Deixem a Madonna em paz

As cidades querem visibilidade e investem muito nisso. Não são parques para 15 automóveis – são milhões de euros de isenções fiscais

Chamem-me provinciana, chamem-me o que quiserem, mas eu adoro a Madonna e adoro que viva em Portugal, que viva em Lisboa. Face à polémica, hoje é dia de defender Fernando Medina.

Vamos por partes. 

As receitas da Câmara provêm dos terrenos e prédios que vende, e dos nossos impostos e taxas – que, neste momento, são sobretudo o IMT, ou seja, o imposto que arrecada pelos imóveis que são vendidos na cidade de Lisboa. Quanto mais os particulares compram e vendem apartamentos e casas, mais a Câmara enche os cofres.

Com o dinheiro que tem, a Câmara faz muitas coisas. Também envia para as juntas de freguesia umas centenas de milhões de euros, para que estas façam outras tantas. 

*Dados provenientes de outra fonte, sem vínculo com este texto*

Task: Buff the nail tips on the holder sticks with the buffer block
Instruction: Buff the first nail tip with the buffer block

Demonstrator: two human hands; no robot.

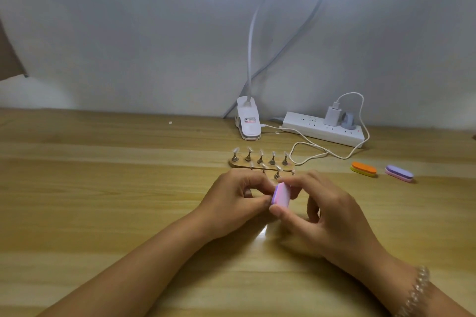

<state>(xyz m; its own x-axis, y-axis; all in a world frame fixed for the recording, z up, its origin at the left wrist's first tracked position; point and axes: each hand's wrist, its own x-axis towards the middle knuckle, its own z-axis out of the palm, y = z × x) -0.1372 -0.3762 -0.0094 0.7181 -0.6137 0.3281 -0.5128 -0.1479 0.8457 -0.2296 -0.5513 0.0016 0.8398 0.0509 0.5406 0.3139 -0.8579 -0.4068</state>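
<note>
Fingers of right hand pinch buffer block beside curled left hand.

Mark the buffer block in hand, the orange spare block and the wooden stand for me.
pink buffer block (pixel 281 194), head view, pale broad face.
orange buffer block (pixel 364 168), head view, orange top face.
wooden stand (pixel 233 162), head view, bare left end of base.

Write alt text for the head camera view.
Over a wooden table, the right hand pinches a pink and purple buffer block against the curled fingers of the left hand; what those hold is hidden. Behind stands a wooden stand of nail tips on holder sticks, with an orange block and a purple block to the right.
</note>
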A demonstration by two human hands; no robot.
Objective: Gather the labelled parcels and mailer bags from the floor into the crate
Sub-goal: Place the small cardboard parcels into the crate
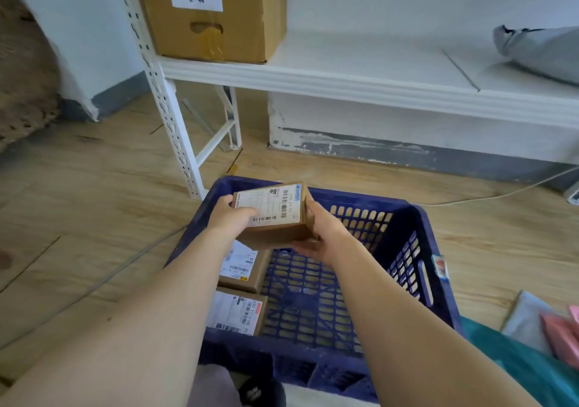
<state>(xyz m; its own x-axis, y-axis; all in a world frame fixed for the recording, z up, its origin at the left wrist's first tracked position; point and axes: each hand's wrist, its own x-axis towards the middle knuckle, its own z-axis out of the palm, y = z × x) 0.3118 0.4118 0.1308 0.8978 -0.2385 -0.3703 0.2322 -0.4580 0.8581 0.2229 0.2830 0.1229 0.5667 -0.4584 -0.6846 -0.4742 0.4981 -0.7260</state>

Do orçamento da Câmara saem todos os anos muitos milhões de euros para organizações, clubes desportivos, associações recreativas ou culturais, igrejas, etc. Para dar exemplos que, pela sua diversidade, não ofendam ninguém, refira-se que a Câmara apoia com o nosso dinheiro a Fundação Mário Soares ou o Arraial Pride Gay, e ainda contribui para fazer obras em igrejas ou para organizar torneios desportivos.

Toda a gente se senta à mesa do orçamento camarário. Nas escolhas que a Câmara faz, muitas são para satisfazer clientelas políticas, grupos de influência e lobbies – que ninguém duvide. Aliás, é por isso que se torna difícil mudar os presidentes de Câmara: dão tantos subsídios a tanta gente durante tanto tempo que é muito fácil manterem o poder. A limitação de mandatos é, portanto, absolutamente fundamental e democrática. 

Para além disto, a Câmara de Lisboa tem de concorrer com outras cidades do mundo por eventos que façam publicidade ao país ou que sejam geradores de emprego na cidade.

Veja-se dois casos recentes: a realização da Web Summit em Lisboa por três anos consecutivos ou a vinda da sede do Império ismaelita / Fundação Aga Khan para o palacete Ventura Terra (em frente do El Corte Inglès). 

É um autêntico leilão: as cidades disputam esses eventos ou as sedes de instituições internacionais oferecendo as melhores condições. E não são parques para quinze automóveis – são milhões de euros em isenções fiscais.

Elaboram-se contratos de centenas de páginas, feitos por bons advogados, no silêncio dos gabinetes, ninguém vê nada, ninguém sabe de nada. E isto acontece todos os dias na cidade. 

Com a Madonna foi às claras. Medina foi visitá-la ao Ritz em maio do ano passado. Terão falado, ela não pediu milhões de euros em isenções. Veio mesmo viver para Lisboa, não fez de conta, tem os miúdos a frequentar a escola e um filho a jogar no Benfica. Tem uma frota de 15 automóveis e precisava de sítio para os estacionar. Não pediu muito. Em todas as reuniões de Câmara o vereador José Sá Fernandes e o vereador Ricardo Robles dão milhares de euros para as coisas mais tontas que se possam imaginar. 

Portanto, não se façam de virgens ofendidas e deixem a Madonna em paz.